One of the important features I always use is the assembly version labeller, which for me looks like:

<labeller type="assemblyVersionLabeller">

In combination with perforce this gives me a version number as an environment variable that looks like 1.2.{buildnumber}.{versionnumber}. From that number I know what build it was, and with what version on perforce it was build. With this number it is key to incorporate it as mush as possible in the application; in the installer, in the exe, in the assemblies, etc. Because with this information, if your application is in the field and you start receiving bugs and feedback, you always know exactly about which version people are talking, you know exactly with what files that exe was build that had a specific error, you know when they fucked up and when you did. It's something I've learned from dire experience at Larian. There were a lot of versions of Divinity II made and the first ones did not have a good version number, which made it impossible to track bugs and user's versions.

So for C# exe's and assemblies I use this powershell script:

$version = [environment]::GetEnvironmentVariable("CCNetLabel","Process")
foreach($arg in $args)
$file = [System.IO.Path]::Combine($arg, "Properties\AssemblyInfo.cs")
$old = "`"[0-9]+.\s?[0-9]+.\s?[0-9]+.\s?[0-9]+`""
$new = "`"" + $version + "`""
(Get-Content $file) | % {$_ -Replace $old , $new} | Set-Content -Path $file

As argument you give it the folder of your assembly, and it will change the version numbers to the ccnet label version number. This needs to be done before the devenv task and the result is an assembly or exe with correct version numbers if you look at the details of the file. This is extremely convenient to ask a user what version of a certain file they have, or to check yourself what version you're using.

And then hell started for me, somehow the script that I've used on several other ccnet servers, didn't work on the new one. I had the executing policy correct (even for 64bit Windows) which is the common pitfall, but no luck.
To make a long story short: the 1.8.0 and 1.8.1 version of ccnet place the arguments for your script before your script instead of after in the command line, a typo I guess. Luckily it is open source so you can easily create a quick fix until it is fixed in a new version (it really is easy, the source compiles right out of the zip).

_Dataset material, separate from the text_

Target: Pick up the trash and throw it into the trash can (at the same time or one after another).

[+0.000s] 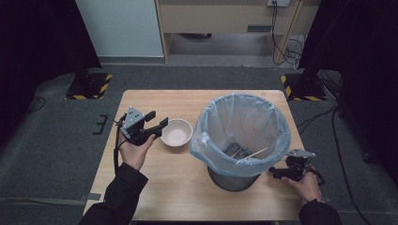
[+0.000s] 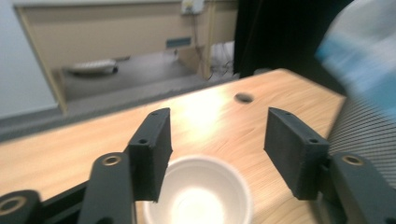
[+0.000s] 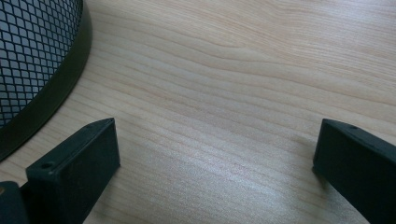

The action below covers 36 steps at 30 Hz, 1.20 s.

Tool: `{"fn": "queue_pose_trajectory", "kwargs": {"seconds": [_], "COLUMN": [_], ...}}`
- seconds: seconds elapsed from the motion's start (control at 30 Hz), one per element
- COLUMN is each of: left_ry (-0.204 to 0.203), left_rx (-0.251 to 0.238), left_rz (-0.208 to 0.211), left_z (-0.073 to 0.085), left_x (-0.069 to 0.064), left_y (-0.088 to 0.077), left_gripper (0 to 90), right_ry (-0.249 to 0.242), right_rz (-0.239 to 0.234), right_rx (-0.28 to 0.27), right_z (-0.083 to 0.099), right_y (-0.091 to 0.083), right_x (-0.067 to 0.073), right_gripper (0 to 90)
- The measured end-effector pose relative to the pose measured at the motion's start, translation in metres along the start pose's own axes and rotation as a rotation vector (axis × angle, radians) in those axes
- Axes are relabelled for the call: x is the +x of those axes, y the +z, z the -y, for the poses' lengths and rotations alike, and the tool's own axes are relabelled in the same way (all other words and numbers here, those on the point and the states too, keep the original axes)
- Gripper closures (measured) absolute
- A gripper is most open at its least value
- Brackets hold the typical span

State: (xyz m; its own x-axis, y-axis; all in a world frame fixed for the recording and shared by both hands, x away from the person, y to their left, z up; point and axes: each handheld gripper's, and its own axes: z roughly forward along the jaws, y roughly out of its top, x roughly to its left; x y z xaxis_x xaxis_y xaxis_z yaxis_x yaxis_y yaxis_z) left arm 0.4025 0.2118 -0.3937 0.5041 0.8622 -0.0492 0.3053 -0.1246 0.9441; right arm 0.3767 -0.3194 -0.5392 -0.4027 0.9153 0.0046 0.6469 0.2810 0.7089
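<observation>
A white bowl [image 1: 177,132] stands empty on the wooden table [image 1: 155,187], left of a black mesh bin [image 1: 233,180] lined with a pale blue bag [image 1: 240,119]. Thin wooden sticks [image 1: 253,153] lie inside the bag. My left gripper [image 1: 158,118] hovers just left of the bowl, open, jaws pointing toward it. In the left gripper view the bowl [image 2: 201,196] sits below and between the spread jaws of that gripper [image 2: 217,121], untouched. My right gripper [image 1: 276,173] rests open on the table beside the bin's base, and in the right gripper view [image 3: 218,123] bare wood lies between its jaws.
The bin's mesh wall [image 2: 359,130] stands close on the right of the left gripper, and its base rim [image 3: 42,70] curves past the right gripper. A cable hole [image 2: 243,97] marks the table's far side. Grey carpet [image 1: 56,140] surrounds the table.
</observation>
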Motion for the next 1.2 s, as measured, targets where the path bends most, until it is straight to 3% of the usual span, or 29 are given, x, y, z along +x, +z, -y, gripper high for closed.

But what I forgot was that the "scriptsDirectory" parameter must be absolute or the task takes the default one (which does not exist for the LocalSystem user). You'd expect that you can give a relative path as in all other ccnet tasks, but not for the powershell task. Apparently this is a bug that's always been in there, but I forgot. I looked in the source to fix it but it appears te be a little more tricky than I imagined.

In any case, you're warned now, and you can follow this thread on the ccnet user group if you'd like to know if it gets resolved. There's also some more info there.


.ig said...

Well, at Larian we still have the bad habbit to not check in the build scripts themselves. If there is any advice I can add to your post, it is to put them under version control. I know because I had to re-write old DragonCommander scripts to set up the DKS build. (DKS is re-released as part of Larian's 10 Y antology)

Nevertheless, I spend about 2 or 3 days getting the buildmanager and ccnet builds in place, then a few more days to tweak things like publisher/autorun/launcher etc..

I'm glad there is something like the buildmanager, even if it isn't perfect.

Ruben Willems said...

CCNet 1.8.2 has been released to fix this problem with the modules error.

as for the scriptsDirectory item :
would it not better be that this defaults to empty?

I think most people just use the script element only. And this way it should be a lot easier to support relative paths also.
if the powershell script calls other powershell scripts, those should also be relative to the first script.

Alex Vanden Abeele said...


That would certainly be easier, the problem is though that if you leave the scriptsDirectory empty, the powershell task takes a default one in the user's home directory. But for the LocalSystem user that directory does not exist. Maybe if the powershell task did not set a scriptsDirectory at all when starting powershell, it would work... I'll try that tomorrow.